A diplomatic dance ensued. “Ghafoor referred to several projects costing approximately $50m (GBP30m). Mr. Pershing encouraged him to provide concrete examples and costs in order to increase the likelihood of bilateral assistance.” Any linking of the billions of dollars of aid to political support is extremely controversial - nations most threatened by climate change see the aid as a right, not a reward. But on 11 February, Mr. Pershing met the EU climate action commissioner, Connie Hedegaard, in Brussels, where she told him, according to a cable, “the Aosis [Alliance of Small Island States] countries ‘could be our best allies’ given their need for financing”.

The pair were concerned at how the $30bn was to be raised and Ms. Hedegaard raised another toxic subject - whether the U.S. aid would be all cash. She asked if the U.S. would need to do any “creative accounting”, noting some countries such as Japan and the U.K. wanted loan guarantees, not grants alone, included, a tactic she opposed. Pershing said “donors have to balance the political need to provide real financing with the practical constraints of tight budgets”, reported the cable.

Plans to manipulate BASIC against each other

Along with finance, another treacherous issue in the global climate negotiations, currently continuing in Cancun, Mexico, is trust that countries will keep their word. Ms. Hedegaard asks why the U.S. did not agree with China and India on what she saw as acceptable measures to police future emissions cuts. “The question is whether they will honour that language,” the cable quotes Ms. Pershing as saying.

U.S. determination to seek allies against its most powerful adversaries - the rising economic giants of Brazil, South Africa, India, China (Basic) - is set out in another cable from Brussels on 17 February reporting a meeting between the deputy national security adviser, Michael Froman, Mr. Hedegaard and other EU officials.

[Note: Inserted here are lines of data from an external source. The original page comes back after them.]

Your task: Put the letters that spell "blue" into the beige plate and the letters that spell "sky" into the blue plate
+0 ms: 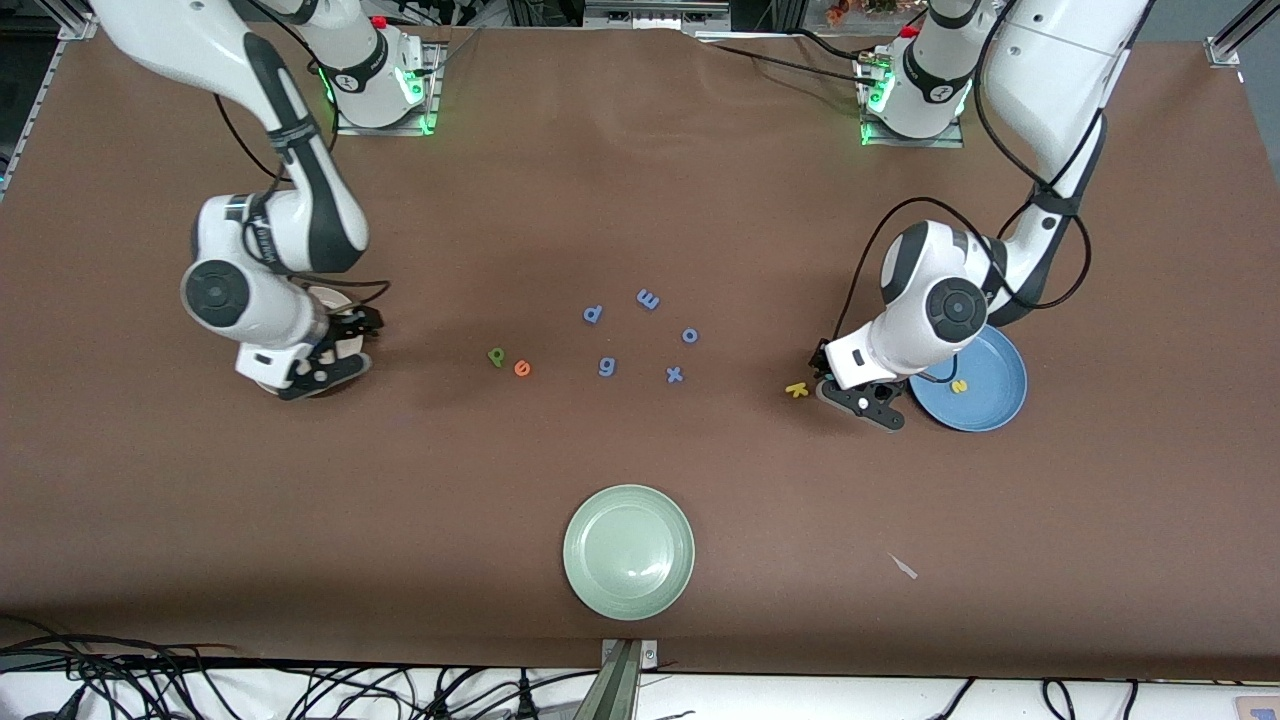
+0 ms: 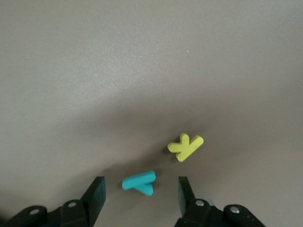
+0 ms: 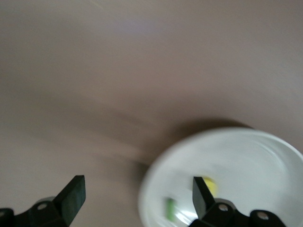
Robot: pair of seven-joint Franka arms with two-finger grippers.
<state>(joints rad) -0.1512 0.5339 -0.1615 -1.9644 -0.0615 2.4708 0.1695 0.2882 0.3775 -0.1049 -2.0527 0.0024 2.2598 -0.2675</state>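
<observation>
Progress: partial. The blue plate (image 1: 985, 400) at the left arm's end of the table holds the yellow "s" (image 1: 959, 386). The yellow "k" (image 2: 185, 146) and the teal "y" (image 2: 140, 182) lie on the table just beside that plate, not yet placed. The left claw (image 2: 141, 191) hangs low over the teal "y" with its fingers spread, one on each side of the letter, pinching nothing.

The beige plate (image 3: 246, 156) lies at the right arm's end of the table, largely hidden under the arm in the front view. The right wrist view shows a yellow piece (image 3: 210, 185) and a green piece (image 3: 170, 209) in it, probably the "u" and the "l"; blur prevents a firm reading. The right claw (image 3: 137, 194) hangs over the plate's rim, fingers spread wide and empty.

Still on the table near its middle: the light green "b" (image 1: 496, 356) and the orange "e" (image 1: 521, 369), close together.

Not part of the task: five blue letters (image 1: 648, 299) scattered mid-table and a pale green plate (image 1: 629, 551) nearer the front camera.

Surface: the table (image 1: 300, 520) has a plain brown matte cover. Cables run along the edge nearest the front camera
</observation>
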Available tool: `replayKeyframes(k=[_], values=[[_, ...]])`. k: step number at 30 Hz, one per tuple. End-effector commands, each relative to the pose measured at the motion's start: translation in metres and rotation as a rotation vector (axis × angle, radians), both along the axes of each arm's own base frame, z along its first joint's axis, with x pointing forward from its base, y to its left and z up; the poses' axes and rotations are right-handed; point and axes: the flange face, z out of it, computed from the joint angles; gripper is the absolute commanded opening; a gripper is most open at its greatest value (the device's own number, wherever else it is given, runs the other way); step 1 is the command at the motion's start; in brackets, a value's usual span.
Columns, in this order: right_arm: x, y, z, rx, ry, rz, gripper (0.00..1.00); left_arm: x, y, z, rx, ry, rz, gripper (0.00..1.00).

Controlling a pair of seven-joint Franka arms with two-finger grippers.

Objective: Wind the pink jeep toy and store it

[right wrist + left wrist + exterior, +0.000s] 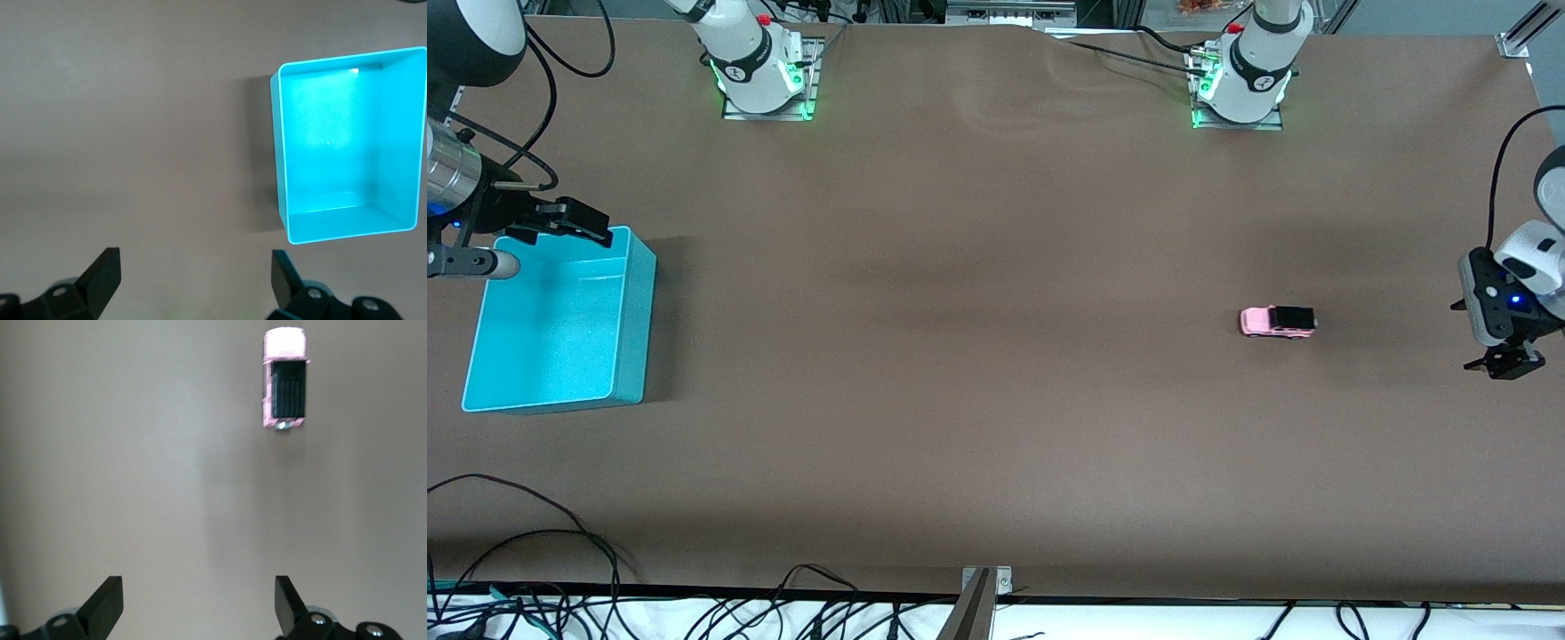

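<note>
The jeep (1278, 322) sits on its wheels on the bare table (978, 373), toward the left arm's end, held by nothing. Whether it has been wound cannot be told from its look; it is plainly not stored, since the bin (633, 320) lies well apart from the jeep at the right arm's end and the right wrist view shows its inside empty. So the storing, at least, is still to do.

The left gripper (1504, 364) hangs over the table near the jeep, toward the table's end edge, its fingers (107, 603) spread wide and empty. The jeep shows ahead of them in the left wrist view, with open cloth between.

The right gripper (574, 222) waits over the bin's rim farthest from the camera, fingers (100, 273) wide, holding nothing.

From the jeep to the bin the table is bare, so a carry or a roll across looks unobstructed. The nearest edge to the jeep is the one past the left gripper; a wound toy let go facing that way could run off.
</note>
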Motion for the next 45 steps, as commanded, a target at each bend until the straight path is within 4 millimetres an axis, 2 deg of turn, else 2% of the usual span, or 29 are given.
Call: replayKeyframes(k=[1, 6, 10, 14, 19, 23, 27, 34, 37, 40, 45], values=[[-0.017, 0.004, -0.008, -0.007, -0.019, 0.006, 1.0, -0.01, -0.027, 0.051, 0.015, -0.06, 0.021, 1.0], [-0.022, 0.007, -0.028, -0.009, -0.026, 0.015, 1.0, -0.017, -0.036, 0.068, -0.001, -0.071, 0.14, 1.0], [-0.021, 0.011, -0.033, -0.008, -0.01, 0.022, 1.0, -0.026, -0.037, 0.086, 0.011, -0.076, 0.229, 1.0], [-0.021, 0.022, -0.035, -0.006, -0.01, 0.037, 1.0, -0.032, -0.054, 0.099, 0.023, -0.07, 0.32, 1.0], [-0.021, 0.025, -0.041, -0.006, -0.012, 0.042, 1.0, -0.043, -0.068, 0.122, 0.005, -0.088, 0.456, 1.0], [-0.021, 0.024, -0.051, -0.005, -0.015, 0.052, 1.0, -0.053, -0.071, 0.142, -0.014, -0.062, 0.666, 1.0], [-0.021, 0.025, -0.061, 0.0, -0.014, 0.083, 1.0, -0.059, -0.09, 0.162, -0.018, -0.028, 0.817, 1.0], [-0.02, 0.033, -0.091, 0.047, -0.015, 0.13, 1.0, -0.07, -0.101, 0.182, -0.06, 0.021, 1.201, 1.0], [-0.019, 0.034, -0.097, 0.053, -0.018, 0.128, 1.0, -0.073, -0.105, 0.187, -0.084, 0.035, 1.382, 1.0], [-0.017, 0.037, -0.1, 0.053, -0.018, 0.134, 1.0, -0.076, -0.112, 0.195, -0.077, 0.033, 1.388, 1.0], [-0.017, 0.038, -0.105, 0.055, -0.019, 0.136, 1.0, -0.071, -0.109, 0.191, -0.053, 0.006, 1.335, 1.0]])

Mr. Froman said the EU needed to learn from Basic’s skill at impeding U.S. and E.U. initiatives and playing them off against each in order “to better handle third country obstructionism and avoid future train wrecks on climate”.

Mr. Hedegaard is keen to reassure Mr. Froman of EU support, revealing a difference between public and private statements. “She hoped the US noted the EU was muting its criticism of the US, to be constructive,” the cable said.

Today, 116 countries have associated with the accord. Another 26 say they intend to do so. That total, of 140, is at the upper end of a 100-150 country target revealed by Mr. Pershing in his meeting with Hedegaard on 11 February.

The 140 nations represent almost 75% of the 193 countries that are parties to the UN climate change convention and, accord supporters like to point out, are responsible for well over 80% of current global greenhouse gas emissions.

At the U.N. climate change negotiations in Cancun, Mexico, there have already been flare-ups over how funding for climate adaptation is delivered. The biggest shock has been Japan’s announcement that it will not support an extension of the existing Kyoto climate treaty. That gives a huge boost to the accord. U.S. diplomatic wheeling and dealing may, it seems, be bearing fruit.